Kevin Costner Festival
Mr. Brooks
Terrific and original thriller about a renowned businessman with a secret addiction: he is a serial killer. Costner is fantastic in this role, and William Hurt as the manifested inner voice goading him to more killings is a chilling addition. Demi Moore as the cop on his trail with her own demons is astonishingly good as well. And the plot goes into a very interesting direction which I don’t want to spoil.
Definitely one of the best thrillers of the last decades.
Criminal
Another high concept with the ludicrous idea of transferring brain cells from a killed CIA operative (Ryan Reynolds) into the brain of a murderer (Kevin Costner) in order to retrieve intel on a terrorist threatening to destroy western society.
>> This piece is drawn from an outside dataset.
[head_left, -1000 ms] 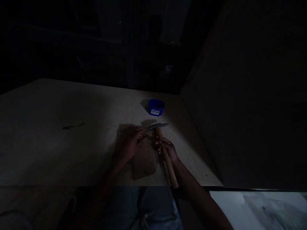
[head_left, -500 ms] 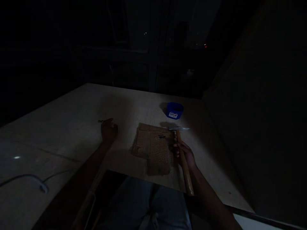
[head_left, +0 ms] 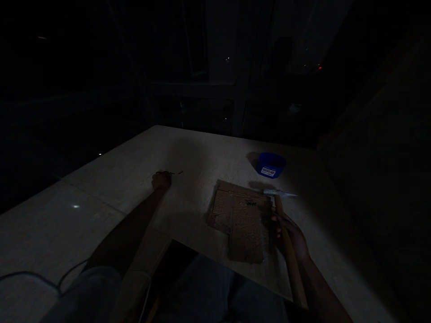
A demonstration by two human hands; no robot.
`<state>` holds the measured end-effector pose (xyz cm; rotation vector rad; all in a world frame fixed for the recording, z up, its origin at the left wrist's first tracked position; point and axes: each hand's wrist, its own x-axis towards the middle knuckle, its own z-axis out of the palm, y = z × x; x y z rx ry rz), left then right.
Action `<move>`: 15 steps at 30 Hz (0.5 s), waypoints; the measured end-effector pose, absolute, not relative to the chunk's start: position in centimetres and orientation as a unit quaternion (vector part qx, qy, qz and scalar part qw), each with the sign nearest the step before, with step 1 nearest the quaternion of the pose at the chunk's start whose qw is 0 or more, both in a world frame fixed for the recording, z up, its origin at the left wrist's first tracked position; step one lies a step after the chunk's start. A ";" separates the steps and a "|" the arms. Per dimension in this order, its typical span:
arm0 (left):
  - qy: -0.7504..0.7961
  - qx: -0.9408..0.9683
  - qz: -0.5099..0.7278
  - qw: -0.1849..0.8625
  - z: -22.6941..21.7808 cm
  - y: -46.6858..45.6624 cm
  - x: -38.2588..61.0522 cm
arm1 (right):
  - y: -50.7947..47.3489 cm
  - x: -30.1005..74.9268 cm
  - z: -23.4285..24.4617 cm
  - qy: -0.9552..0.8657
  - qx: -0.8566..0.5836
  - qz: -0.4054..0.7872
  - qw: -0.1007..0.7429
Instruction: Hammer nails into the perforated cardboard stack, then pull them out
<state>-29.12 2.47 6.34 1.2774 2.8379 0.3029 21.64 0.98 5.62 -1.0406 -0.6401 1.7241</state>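
Note:
In the dim light, my right hand [head_left: 296,235] is wrapped round the wooden handle of a hammer [head_left: 291,264], close under its metal head. The hammer lies along the right side of a corrugated cardboard piece [head_left: 247,244]. Several small dark nail-like pieces [head_left: 251,203] stand in a group on the upper part of the cardboard. My left hand [head_left: 161,180] is on the table to the left, its fingers curled in. A thin dark piece [head_left: 181,172] lies just right of it. What the left fingers hold is too dark to make out.
A blue plastic tub [head_left: 271,166] with a white label stands behind the cardboard. A cable [head_left: 30,274] runs across the left of the pale table [head_left: 208,154]. Dark walls or panes rise beyond its far and right edges.
The view has swung left, so things sit farther right. My left hand has turned and closed more by the small dark pieces. The right hand still holds the hammer.

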 end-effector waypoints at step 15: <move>0.860 0.509 0.037 -0.006 7.0 0.1 -31.2 | 1.1 21.9 5.5 -0.260 -0.429 0.720 0.480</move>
Of course, the transfer of memory impacts with the previously lacking in empathy and compensating with violence type, and when he is declared useless he escapes and connects with the wife of the dead CIA operative (Gal Gadot) and her little daughter.
A surprisingly entertaining mix of „Frankenstein“ and „The Fugitive“ (hey, even Tommy Lee Jones as the frail scientist is here), and while the whole thing is absolutely bonkers pulp fiction (yes, even Gary Oldman is here as the hysteric CIA-boss), it is absolutely fun to watch Costner having a ball in the modern Boris Karloff role.
The New Daughter
One of these horror movies which seemed to be pure Direct to Video-fodder when Costner apparently could not get a better offer. But while this one again seems to be constructed from genre leftovers by a Stephen King wannabe, the film is actually very well photographed and edited, and Costner as the divorced father trying to start a new life with his little son and his teenage daughter gives all he can.
One wonders why people always have to buy old houses near the woods where a supernatural terrible thing is happening, but it probably was a bargain for the financially strapped dad. And at least the story does make a point that the realtor conveniently forgot to reveal the, um, horror lurking there. Which, apart from the finale, is gracefully kept off screen, so the gore is minimum. The film actually deals with a father‘s problems with a teenage daughter, her mood swings and her in this case frightening transformation into something else. The ending is an absolute shocker. So, much better than expected and underrated.
Dragonfly
Sold as a „Sixth Sense“ like horror film, this is rather a romantic ghost story about a doctor who has to come to terms with his wife’s death - still feeling she might be alive. Cue the usual strange occurrences which turn the doubter into a believer, while others think he’s nuts (or as they say in need of a vacation). The ending kind of works, but it is really typical Hollywood esoteric humbug, since nobody wanted to make a film which ends with disillusionment. Costner is fine but for my taste not helped by the director and the script. It seems a pure „for hire“ job for him, while he mostly is very involved in the production of his star turns.